▸ **Task**: In the entries below, find the line with "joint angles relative" and the line with "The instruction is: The"; reproduce those two lines and all lines between them exactly, without pictures.
───── Input data
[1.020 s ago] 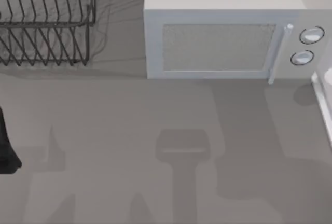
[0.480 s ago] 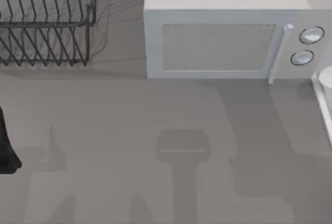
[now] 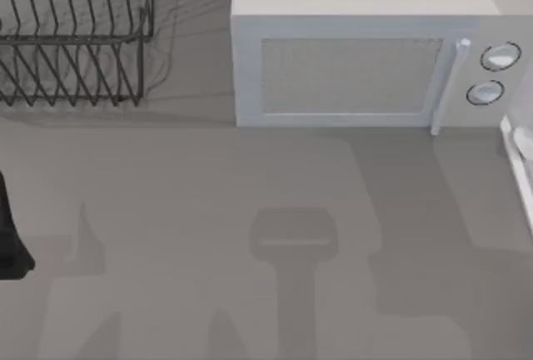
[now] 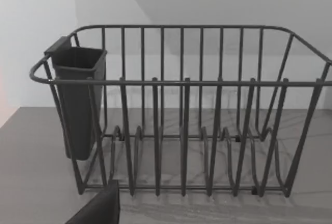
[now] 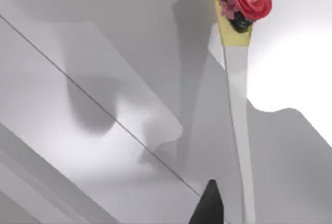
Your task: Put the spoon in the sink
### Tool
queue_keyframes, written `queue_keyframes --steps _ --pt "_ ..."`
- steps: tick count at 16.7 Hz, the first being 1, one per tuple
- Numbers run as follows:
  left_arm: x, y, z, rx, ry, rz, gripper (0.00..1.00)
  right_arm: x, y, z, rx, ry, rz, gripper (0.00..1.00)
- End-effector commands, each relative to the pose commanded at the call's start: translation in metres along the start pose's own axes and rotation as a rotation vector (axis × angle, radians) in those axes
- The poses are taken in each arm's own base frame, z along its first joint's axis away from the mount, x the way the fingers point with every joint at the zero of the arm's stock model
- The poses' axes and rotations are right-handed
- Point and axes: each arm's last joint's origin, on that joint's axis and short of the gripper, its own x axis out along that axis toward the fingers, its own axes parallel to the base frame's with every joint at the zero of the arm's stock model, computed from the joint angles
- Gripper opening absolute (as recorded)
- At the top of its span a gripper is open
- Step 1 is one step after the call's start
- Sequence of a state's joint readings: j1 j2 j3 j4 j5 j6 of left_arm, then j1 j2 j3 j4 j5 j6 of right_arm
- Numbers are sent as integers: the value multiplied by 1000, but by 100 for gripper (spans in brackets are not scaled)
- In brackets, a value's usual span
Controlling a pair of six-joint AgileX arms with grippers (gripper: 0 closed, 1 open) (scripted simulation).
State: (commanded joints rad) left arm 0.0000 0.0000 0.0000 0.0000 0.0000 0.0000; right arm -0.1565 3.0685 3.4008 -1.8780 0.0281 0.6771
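The spoon (image 5: 239, 105) has a long white handle with a yellow end and a pink flower ornament. It hangs above the white sink (image 5: 93, 130) and casts a shadow on the sink's floor. My right gripper (image 5: 224, 214) is shut on the handle's near end, with one dark fingertip (image 5: 207, 207) beside it. In the top view the sink's white rim (image 3: 519, 168) runs along the right edge.
My left arm (image 3: 10, 239) is parked at the table's left edge, facing the black wire dish rack (image 4: 181, 120) with its dark cutlery cup (image 4: 78, 99). A white microwave (image 3: 366, 52) stands at the back, just left of the sink.
The pale shape at the top view's right edge, by the sink rim, shrank and slid further right out of the picture. The arm's shadow on the table shifted right. The left arm stayed still.
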Motion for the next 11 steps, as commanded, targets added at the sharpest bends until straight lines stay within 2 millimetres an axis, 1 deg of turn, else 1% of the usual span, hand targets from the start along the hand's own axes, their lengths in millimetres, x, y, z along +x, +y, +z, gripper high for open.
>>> queue_keyframes --steps 5,6,11 --pt "0 0 0 0 0 0 100 0 0 0 0 0 0 98" --pt "0 0 0 0 0 0 100 0 0 0 0 0 0 100" --pt "0 0 0 0 0 0 100 0 0 0 0 0 0 100"
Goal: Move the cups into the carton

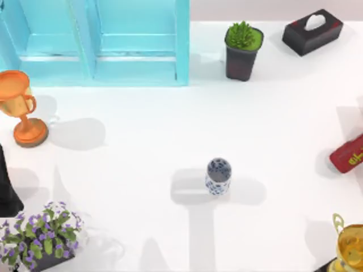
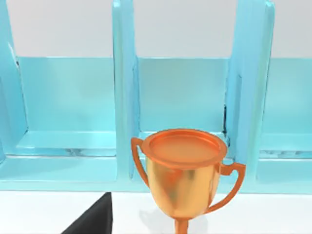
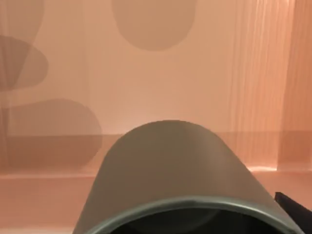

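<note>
A white handleless cup with a blue floral pattern (image 1: 218,176) is seen upright near the middle of the white table (image 1: 142,147) in the top view, well apart from the light blue compartmented carton (image 1: 96,42) at the far left. A plain olive-grey tapered cup (image 3: 180,180) is shown close up, rim foremost, by the right wrist view. Whether either gripper is open or closed cannot be told. An orange metal trophy (image 2: 183,170) is seen before the carton in the left wrist view.
</note>
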Controlling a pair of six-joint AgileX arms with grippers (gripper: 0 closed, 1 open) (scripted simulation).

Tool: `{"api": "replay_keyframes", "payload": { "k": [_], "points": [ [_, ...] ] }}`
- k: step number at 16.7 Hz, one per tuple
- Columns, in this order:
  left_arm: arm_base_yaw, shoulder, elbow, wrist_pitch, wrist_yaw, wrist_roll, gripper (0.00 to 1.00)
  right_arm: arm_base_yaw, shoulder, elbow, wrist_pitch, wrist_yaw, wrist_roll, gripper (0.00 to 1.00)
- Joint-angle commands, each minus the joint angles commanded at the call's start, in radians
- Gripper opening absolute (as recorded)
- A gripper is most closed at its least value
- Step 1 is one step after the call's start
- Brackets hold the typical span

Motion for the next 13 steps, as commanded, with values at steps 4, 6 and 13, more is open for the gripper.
{"api": "replay_keyframes", "payload": {
  "k": [4,6,13],
  "points": [
    [0.000,0.000,0.000,0.000,0.000,0.000,1.00,0.013,0.004,-0.130,0.132,0.002,0.015,0.00],
    [0.000,0.000,0.000,0.000,0.000,0.000,1.00,0.016,0.005,-0.150,0.152,0.002,0.017,0.00],
    [0.000,0.000,0.000,0.000,0.000,0.000,1.00,0.016,0.005,-0.150,0.152,0.002,0.017,0.30]
  ]
}}
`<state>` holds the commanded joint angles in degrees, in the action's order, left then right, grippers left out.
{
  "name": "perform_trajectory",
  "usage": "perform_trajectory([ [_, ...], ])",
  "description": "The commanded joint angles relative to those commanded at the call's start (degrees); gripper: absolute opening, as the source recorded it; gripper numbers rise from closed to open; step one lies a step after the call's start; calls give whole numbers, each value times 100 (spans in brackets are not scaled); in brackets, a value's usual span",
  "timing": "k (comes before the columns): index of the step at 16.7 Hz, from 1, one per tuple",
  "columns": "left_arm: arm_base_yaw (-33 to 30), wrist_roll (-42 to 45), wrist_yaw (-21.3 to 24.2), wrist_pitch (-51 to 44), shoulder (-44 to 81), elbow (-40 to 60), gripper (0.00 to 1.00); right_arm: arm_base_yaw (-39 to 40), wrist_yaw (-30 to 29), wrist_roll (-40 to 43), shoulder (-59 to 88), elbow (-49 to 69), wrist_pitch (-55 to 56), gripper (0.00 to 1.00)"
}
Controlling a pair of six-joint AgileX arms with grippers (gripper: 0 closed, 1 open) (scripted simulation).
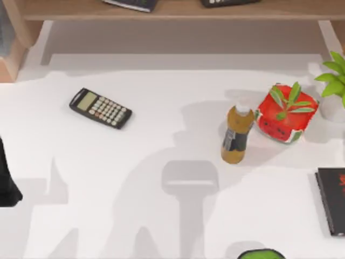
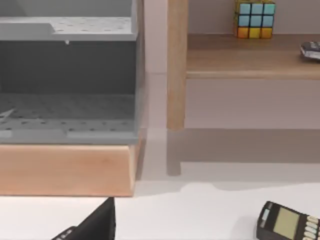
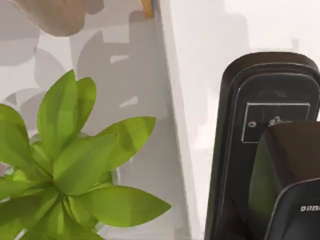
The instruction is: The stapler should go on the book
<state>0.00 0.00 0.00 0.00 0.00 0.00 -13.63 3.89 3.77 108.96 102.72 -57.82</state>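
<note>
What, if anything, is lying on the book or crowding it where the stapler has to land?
Nothing visible lies on the book at the right edge of the table; its shown cover is bare. The bottle and red pot sit farther back, apart from it. Left arm is parked at the left edge.

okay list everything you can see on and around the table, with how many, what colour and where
calculator: one, black, table's left
bottle: one, amber with white cap, lying right of centre
red pot: one, red, holding a small plant, right of the bottle
potted plant: one, green leaves, right edge
book: one, black, right edge, lower
green object: one, partly cut off at the bottom edge
puzzle cube: one, multicoloured, on the wooden shelf
left arm: black, table's left edge
</note>
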Motion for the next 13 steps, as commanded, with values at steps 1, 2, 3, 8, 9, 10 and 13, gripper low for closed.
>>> perform_trajectory([
  [1,0,0,0,0,0,0,100,111,5,0,-274,-335,70,0],
  [2,0,0,0,0,0,0,100,221,6,1,-539,-682,134,0],
  [3,0,0,0,0,0,0,100,328,4,2,-790,-1037,191,0],
  [8,0,0,0,0,0,0,100,761,-78,8,-1773,-2849,397,0],
  [9,0,0,0,0,0,0,100,818,-109,8,-1906,-3194,424,0],
  [10,0,0,0,0,0,0,100,866,-142,8,-2021,-3523,448,0],
  [13,0,0,0,0,0,0,100,959,-248,6,-2263,-4359,501,0],
])
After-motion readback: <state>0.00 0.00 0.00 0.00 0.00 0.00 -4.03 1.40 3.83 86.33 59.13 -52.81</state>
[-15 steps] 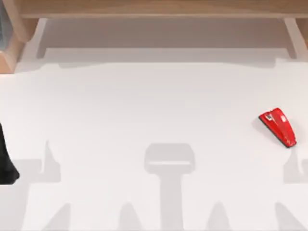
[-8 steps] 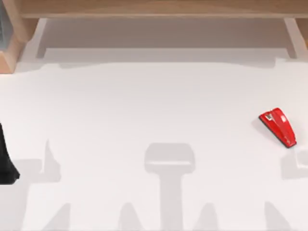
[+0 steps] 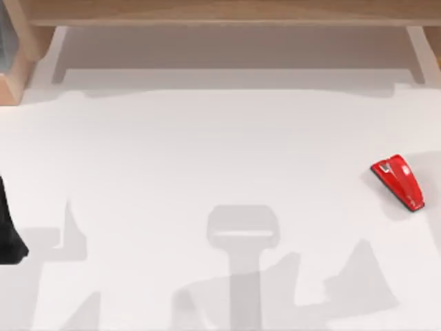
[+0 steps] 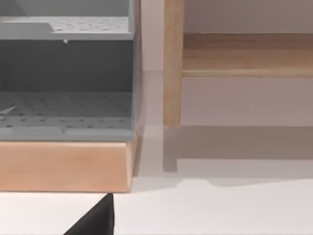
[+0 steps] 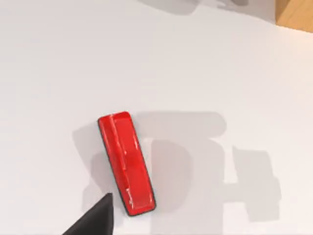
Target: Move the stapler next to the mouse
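Top view. The stapler [image 3: 398,182] lies flat on the white worktop [image 3: 207,152] near the right edge, about mid-depth, with nothing touching it. Its long axis runs diagonally: the wider end with the small silver part faces the upper left of the view, and the taper points toward the lower right. A dark object [image 3: 8,227] sits at the left edge of the worktop; what it is cannot be told. A wooden shelf [image 3: 220,14] spans the far side. Arm shadows fall across the near half of the worktop, one reaching the stapler.

Left wrist view. This camera faces a grey perforated rack [image 4: 66,73] on a wooden base [image 4: 66,166], beside the shelf's upright. A dark tip at the frame's edge may belong to the left gripper; whether its fingers are apart or closed cannot be told.

Right wrist view. The stapler [image 5: 127,161] lies directly below the camera, apart from a dark tip at the frame's edge. The state of the right fingers cannot be told; nothing appears held.

Judged step: approach before the grasp. The next move calls for the right arm to descend with its fingers straddling the stapler's narrow width, across the long axis.
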`<state>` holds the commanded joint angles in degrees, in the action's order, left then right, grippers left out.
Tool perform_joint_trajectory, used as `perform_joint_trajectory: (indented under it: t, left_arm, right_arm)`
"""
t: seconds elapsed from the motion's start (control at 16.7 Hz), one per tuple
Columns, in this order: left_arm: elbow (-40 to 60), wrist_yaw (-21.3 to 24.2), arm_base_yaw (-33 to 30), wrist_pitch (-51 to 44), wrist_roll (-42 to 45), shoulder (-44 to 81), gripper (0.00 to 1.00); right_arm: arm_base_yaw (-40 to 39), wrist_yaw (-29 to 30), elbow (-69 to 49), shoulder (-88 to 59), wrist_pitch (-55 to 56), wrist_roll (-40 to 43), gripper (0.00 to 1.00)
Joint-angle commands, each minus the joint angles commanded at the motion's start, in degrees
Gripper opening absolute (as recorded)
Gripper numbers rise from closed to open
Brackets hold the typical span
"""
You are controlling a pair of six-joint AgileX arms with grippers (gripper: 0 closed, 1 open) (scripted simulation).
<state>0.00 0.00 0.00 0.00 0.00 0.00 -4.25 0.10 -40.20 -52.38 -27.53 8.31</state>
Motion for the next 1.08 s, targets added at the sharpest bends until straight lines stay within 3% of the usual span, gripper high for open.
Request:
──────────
▸ **Answer section**:
  "description": "The commanded joint angles relative to those commanded at the call's start (degrees); gripper: absolute opening, as the source recorded it; gripper numbers rise from closed to open; step one lies a step after the call's start; calls give whole numbers, each value times 100 (spans in brackets are not scaled); in brackets, a value's usual span",
  "timing": "k (comes before the columns): index of the step at 16.7 Hz, from 1, one per tuple",
  "columns": "left_arm: arm_base_yaw (-33 to 30), wrist_roll (-42 to 45), wrist_yaw (-21.3 to 24.2), wrist_pitch (-51 to 44), shoulder (-44 to 81), elbow (-40 to 60), gripper (0.00 to 1.00); right_arm: arm_base_yaw (-39 to 40), wrist_yaw (-30 to 29), wrist_roll (-40 to 43), shoulder (-59 to 88), elbow (-49 to 69), wrist_pitch (-55 to 56), gripper (0.00 to 1.00)"
}
Controlling a pair of six-joint AgileX arms with grippers (gripper: 0 closed, 1 open) (scripted simulation).
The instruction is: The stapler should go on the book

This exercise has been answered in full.